— Problem description —
Please copy the lines below exactly, from the first one through the line showing "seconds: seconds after".

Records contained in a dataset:
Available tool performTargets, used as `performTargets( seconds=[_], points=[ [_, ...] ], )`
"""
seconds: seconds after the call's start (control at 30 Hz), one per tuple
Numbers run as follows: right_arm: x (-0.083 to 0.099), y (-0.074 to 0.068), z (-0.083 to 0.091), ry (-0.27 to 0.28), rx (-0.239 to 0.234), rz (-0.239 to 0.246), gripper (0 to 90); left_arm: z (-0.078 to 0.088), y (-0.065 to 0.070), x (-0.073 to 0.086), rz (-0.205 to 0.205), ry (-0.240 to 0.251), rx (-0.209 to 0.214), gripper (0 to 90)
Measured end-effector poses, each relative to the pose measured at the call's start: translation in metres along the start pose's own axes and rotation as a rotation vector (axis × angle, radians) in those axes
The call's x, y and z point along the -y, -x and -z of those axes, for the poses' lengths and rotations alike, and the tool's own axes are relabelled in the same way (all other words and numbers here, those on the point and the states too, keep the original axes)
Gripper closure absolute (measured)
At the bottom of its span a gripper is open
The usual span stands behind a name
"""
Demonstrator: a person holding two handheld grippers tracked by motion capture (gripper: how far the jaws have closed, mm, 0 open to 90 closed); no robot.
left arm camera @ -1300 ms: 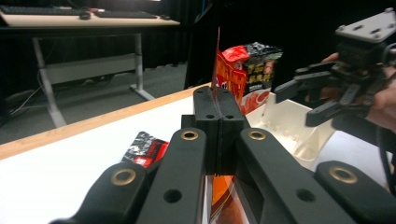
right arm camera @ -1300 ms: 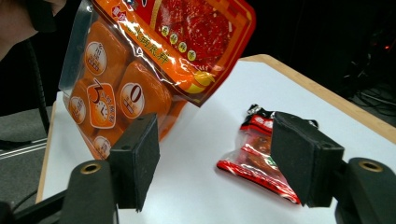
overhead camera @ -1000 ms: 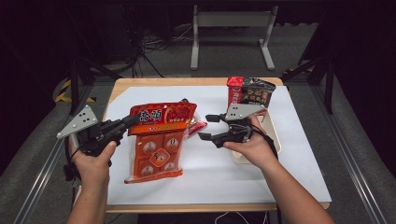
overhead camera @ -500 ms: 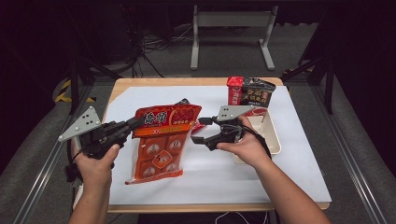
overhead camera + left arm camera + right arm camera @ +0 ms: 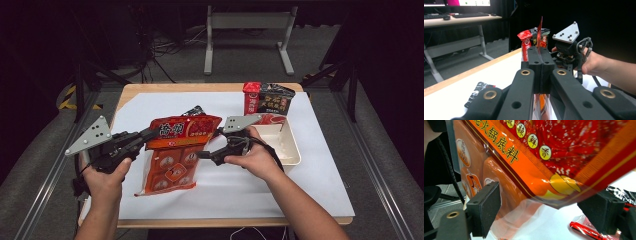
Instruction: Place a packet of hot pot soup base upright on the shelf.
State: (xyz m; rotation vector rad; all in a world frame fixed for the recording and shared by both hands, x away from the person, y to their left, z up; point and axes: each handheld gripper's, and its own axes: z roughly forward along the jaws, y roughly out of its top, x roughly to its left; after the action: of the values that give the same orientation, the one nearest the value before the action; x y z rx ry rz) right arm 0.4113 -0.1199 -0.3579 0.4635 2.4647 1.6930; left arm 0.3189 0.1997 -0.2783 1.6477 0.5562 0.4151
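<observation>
Moved left and nearer since a second ago: right gripper (image 5: 202, 154), jaws just opened, wide apart beside the lower pack, gripping nothing | left gripper (image 5: 148, 136) clenched on left edge of one red sachet (image 5: 186, 128), held above one orange sausage pack (image 5: 170, 165) mid-table | right, far: one white tray (image 5: 290, 145), two small packets (image 5: 265, 98).

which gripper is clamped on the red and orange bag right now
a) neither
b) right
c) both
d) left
d: the left gripper has its jaws shut on the edge of the red and orange bag, while the right gripper has its pads wide apart on either side of the bag's corner, not pressing it.
</observation>
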Motion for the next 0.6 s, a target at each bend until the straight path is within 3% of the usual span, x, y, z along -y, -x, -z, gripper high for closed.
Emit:
performTargets(
  seconds=[0.07, 0.43, 0.6],
  points=[
    [0.0010, -0.0003, -0.0020, -0.003, -0.009, -0.023, 18.7, -0.0011, 0.0015, -0.0006, -0.006, 0.002, 0.004, 90.0],
    [0.0013, -0.0036, -0.0103, 0.004, -0.061, 0.018, 22.9, -0.0040, 0.0036, -0.0007, -0.005, 0.013, 0.023, 90.0],
    [0.0011, -0.0021, -0.0100, 0.004, -0.102, -0.025, 27.4, -0.0029, 0.0028, -0.0003, 0.000, 0.023, 0.029, 90.0]
  ],
)
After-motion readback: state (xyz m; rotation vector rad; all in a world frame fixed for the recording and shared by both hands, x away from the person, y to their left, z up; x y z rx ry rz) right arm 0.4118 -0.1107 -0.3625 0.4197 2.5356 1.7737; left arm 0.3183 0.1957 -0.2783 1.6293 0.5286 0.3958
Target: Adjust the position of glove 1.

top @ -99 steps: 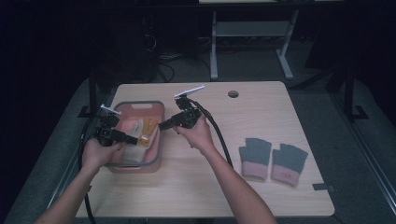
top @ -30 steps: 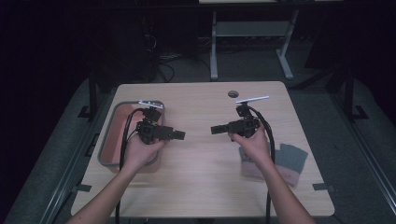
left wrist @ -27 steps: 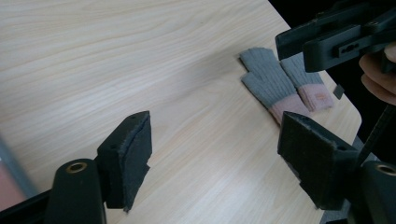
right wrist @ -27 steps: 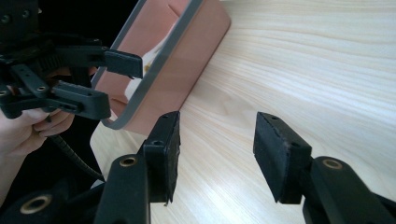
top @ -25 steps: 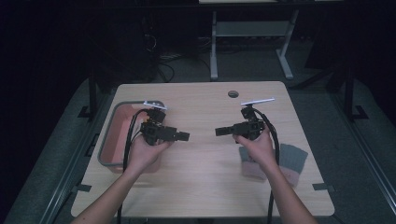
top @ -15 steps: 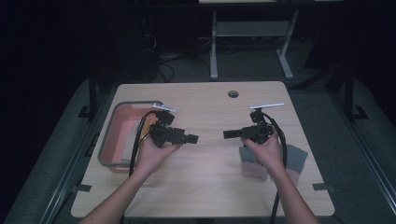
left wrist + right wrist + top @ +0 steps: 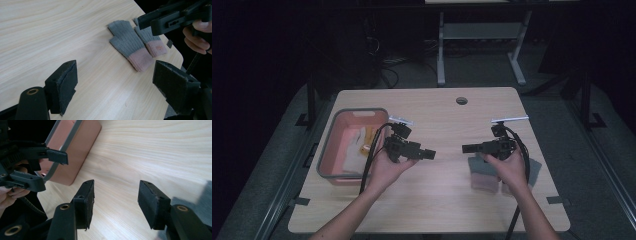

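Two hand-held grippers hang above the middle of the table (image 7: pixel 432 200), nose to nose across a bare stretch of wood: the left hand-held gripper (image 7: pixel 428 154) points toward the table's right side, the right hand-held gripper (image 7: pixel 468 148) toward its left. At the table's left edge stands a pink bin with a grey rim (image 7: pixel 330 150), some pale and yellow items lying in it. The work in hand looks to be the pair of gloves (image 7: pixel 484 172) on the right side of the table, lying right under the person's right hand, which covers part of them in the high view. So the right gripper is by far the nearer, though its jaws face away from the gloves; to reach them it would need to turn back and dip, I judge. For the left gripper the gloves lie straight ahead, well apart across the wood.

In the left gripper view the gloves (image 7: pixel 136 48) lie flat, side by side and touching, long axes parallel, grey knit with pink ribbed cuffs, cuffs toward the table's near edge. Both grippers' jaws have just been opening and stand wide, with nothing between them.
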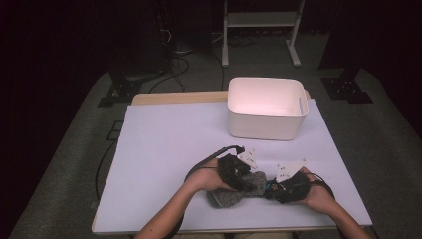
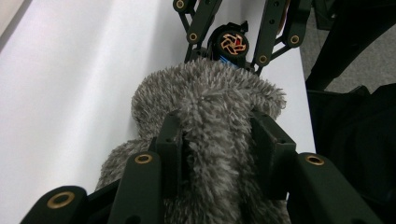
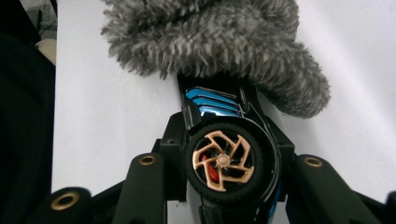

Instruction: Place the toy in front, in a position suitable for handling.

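A fuzzy grey cover (image 1: 238,193) lies near the table's front edge, between two hands. My left gripper (image 2: 217,135) is shut on it, both pads sunk into the fur (image 2: 210,98). A black toy car (image 3: 212,100) with blue stripes and a gold-spoked wheel pokes out of the cover's end (image 3: 210,32), its front hidden inside. My right gripper (image 3: 229,163) is shut on the car's sides, around the wheel. In the high view the left gripper (image 1: 244,180) and the right gripper (image 1: 277,189) face each other across the cover. The left gripper view shows the car's wheel (image 2: 232,44) beyond the fur.
A white plastic bin (image 1: 266,122) stands empty at the back right of the white table sheet (image 1: 169,149). Cables trail from both grippers. A white rack's legs (image 1: 261,30) stand on the floor beyond the table.
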Available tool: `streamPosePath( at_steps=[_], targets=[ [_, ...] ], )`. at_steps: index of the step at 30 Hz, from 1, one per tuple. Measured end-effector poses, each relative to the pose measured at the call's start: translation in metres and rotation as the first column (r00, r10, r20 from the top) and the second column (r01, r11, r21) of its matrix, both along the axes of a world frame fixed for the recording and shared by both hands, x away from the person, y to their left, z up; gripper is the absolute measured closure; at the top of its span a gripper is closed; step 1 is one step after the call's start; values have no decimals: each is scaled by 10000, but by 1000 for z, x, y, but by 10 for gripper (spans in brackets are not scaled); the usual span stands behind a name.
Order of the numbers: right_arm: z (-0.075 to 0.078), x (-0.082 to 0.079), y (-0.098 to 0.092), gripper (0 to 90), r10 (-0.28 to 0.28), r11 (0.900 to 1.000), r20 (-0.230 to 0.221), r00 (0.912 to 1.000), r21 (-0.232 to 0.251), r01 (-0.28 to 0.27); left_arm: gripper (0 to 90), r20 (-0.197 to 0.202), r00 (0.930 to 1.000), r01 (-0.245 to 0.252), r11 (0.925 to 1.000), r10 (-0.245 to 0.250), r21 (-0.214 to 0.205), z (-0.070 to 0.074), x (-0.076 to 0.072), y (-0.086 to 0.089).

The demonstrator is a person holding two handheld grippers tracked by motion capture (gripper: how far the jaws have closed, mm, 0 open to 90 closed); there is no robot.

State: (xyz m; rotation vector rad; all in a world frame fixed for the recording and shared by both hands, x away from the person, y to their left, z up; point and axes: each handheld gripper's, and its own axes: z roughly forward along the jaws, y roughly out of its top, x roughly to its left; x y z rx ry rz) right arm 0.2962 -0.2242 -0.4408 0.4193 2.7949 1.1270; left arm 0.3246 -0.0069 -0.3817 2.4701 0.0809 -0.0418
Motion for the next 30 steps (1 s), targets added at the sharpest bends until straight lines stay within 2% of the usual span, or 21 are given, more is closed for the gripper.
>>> streamPosePath(
  at_steps=[5, 7, 11, 14, 17, 20, 24, 30],
  targets=[
    [2, 7, 13, 604, 60, 9999, 76, 10000, 81, -61, 643, 104, 9995, -309, 9995, 309, 40, 8, 3, 18],
    [3, 12, 19, 606, 238, 9992, -108, 9997, 314, -234, 654, 101, 9991, -404, 9990, 402, 178, 10, 4, 26],
    [0, 15, 43, 606, 548, 9985, 33, 9985, -47, -548, 708, 235, 9985, -501, 9981, 492, 361, 10, 2, 38],
    [2, 20, 51, 606, 594, 9982, 71, 9982, 63, -595, 748, 354, 9977, -588, 9974, 574, 404, 13, 2, 45],
    [4, 22, 59, 606, 753, 9970, -8, 9972, 194, -753, 765, 258, 9984, -514, 9973, 502, 521, 17, 2, 52],
    [4, 21, 67, 606, 975, 9952, 138, 9951, -47, -974, 772, 243, 9982, -571, 9966, 557, 593, 15, 2, 55],
    [1, 21, 65, 609, 930, 9956, -5, 9957, -106, -930, 773, 179, 9976, -670, 9966, 662, 480, 12, 2, 65],
    [-1, 21, 52, 630, 740, 9972, -227, 9970, 156, -737, 772, 255, 9934, -1124, 9928, 1114, 418, 15, 0, 87]
  ],
)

— Result for this exercise —
Available tool performTargets, used as `performTargets( seconds=[_], points=[ [_, ...] ], )`
"""
seconds: seconds after the call's start (control at 30 Hz), one per tuple

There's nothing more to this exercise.